• _ASSIGNMENT_
What is needed here is an exact copy of all the data.

• _EXERCISE DATA_
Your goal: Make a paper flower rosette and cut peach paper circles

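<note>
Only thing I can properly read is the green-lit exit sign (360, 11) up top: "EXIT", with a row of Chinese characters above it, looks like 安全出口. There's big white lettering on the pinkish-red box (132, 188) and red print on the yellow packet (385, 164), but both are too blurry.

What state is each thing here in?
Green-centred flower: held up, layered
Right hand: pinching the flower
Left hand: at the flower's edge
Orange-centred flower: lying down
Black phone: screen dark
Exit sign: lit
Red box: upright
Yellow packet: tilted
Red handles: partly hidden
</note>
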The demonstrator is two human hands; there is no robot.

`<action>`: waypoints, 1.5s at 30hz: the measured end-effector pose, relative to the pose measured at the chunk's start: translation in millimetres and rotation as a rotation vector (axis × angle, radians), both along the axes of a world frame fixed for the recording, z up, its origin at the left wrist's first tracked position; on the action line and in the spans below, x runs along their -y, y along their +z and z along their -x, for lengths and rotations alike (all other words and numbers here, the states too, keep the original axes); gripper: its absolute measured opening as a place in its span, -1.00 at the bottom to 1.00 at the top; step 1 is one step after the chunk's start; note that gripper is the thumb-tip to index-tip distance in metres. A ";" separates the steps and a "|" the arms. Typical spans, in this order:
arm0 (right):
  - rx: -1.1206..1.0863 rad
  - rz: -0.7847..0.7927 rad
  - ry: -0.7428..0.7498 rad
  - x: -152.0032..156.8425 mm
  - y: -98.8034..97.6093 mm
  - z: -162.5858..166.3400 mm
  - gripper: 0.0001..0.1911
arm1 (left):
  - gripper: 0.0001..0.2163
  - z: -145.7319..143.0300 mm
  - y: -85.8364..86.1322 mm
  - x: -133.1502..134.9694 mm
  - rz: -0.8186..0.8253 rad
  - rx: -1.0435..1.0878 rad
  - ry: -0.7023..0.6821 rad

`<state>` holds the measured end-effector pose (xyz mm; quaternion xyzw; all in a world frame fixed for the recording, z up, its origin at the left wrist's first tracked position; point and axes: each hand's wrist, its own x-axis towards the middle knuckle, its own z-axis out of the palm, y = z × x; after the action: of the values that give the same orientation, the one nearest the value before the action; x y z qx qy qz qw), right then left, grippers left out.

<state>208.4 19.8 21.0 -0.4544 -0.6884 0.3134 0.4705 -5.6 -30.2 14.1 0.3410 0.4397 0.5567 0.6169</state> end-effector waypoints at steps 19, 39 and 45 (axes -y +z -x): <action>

• _RESULT_
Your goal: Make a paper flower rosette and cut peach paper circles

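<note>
Only thing I can properly read is the green-lit exit sign (360, 11) up top: "EXIT", with a row of Chinese characters above it, looks like 安全出口. There's big white lettering on the pinkish-red box (132, 188) and red print on the yellow packet (385, 164), but both are too blurry.

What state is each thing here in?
Green-centred flower: held up, layered
Right hand: pinching the flower
Left hand: at the flower's edge
Orange-centred flower: lying down
Black phone: screen dark
Exit sign: lit
Red box: upright
Yellow packet: tilted
Red handles: partly hidden
</note>
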The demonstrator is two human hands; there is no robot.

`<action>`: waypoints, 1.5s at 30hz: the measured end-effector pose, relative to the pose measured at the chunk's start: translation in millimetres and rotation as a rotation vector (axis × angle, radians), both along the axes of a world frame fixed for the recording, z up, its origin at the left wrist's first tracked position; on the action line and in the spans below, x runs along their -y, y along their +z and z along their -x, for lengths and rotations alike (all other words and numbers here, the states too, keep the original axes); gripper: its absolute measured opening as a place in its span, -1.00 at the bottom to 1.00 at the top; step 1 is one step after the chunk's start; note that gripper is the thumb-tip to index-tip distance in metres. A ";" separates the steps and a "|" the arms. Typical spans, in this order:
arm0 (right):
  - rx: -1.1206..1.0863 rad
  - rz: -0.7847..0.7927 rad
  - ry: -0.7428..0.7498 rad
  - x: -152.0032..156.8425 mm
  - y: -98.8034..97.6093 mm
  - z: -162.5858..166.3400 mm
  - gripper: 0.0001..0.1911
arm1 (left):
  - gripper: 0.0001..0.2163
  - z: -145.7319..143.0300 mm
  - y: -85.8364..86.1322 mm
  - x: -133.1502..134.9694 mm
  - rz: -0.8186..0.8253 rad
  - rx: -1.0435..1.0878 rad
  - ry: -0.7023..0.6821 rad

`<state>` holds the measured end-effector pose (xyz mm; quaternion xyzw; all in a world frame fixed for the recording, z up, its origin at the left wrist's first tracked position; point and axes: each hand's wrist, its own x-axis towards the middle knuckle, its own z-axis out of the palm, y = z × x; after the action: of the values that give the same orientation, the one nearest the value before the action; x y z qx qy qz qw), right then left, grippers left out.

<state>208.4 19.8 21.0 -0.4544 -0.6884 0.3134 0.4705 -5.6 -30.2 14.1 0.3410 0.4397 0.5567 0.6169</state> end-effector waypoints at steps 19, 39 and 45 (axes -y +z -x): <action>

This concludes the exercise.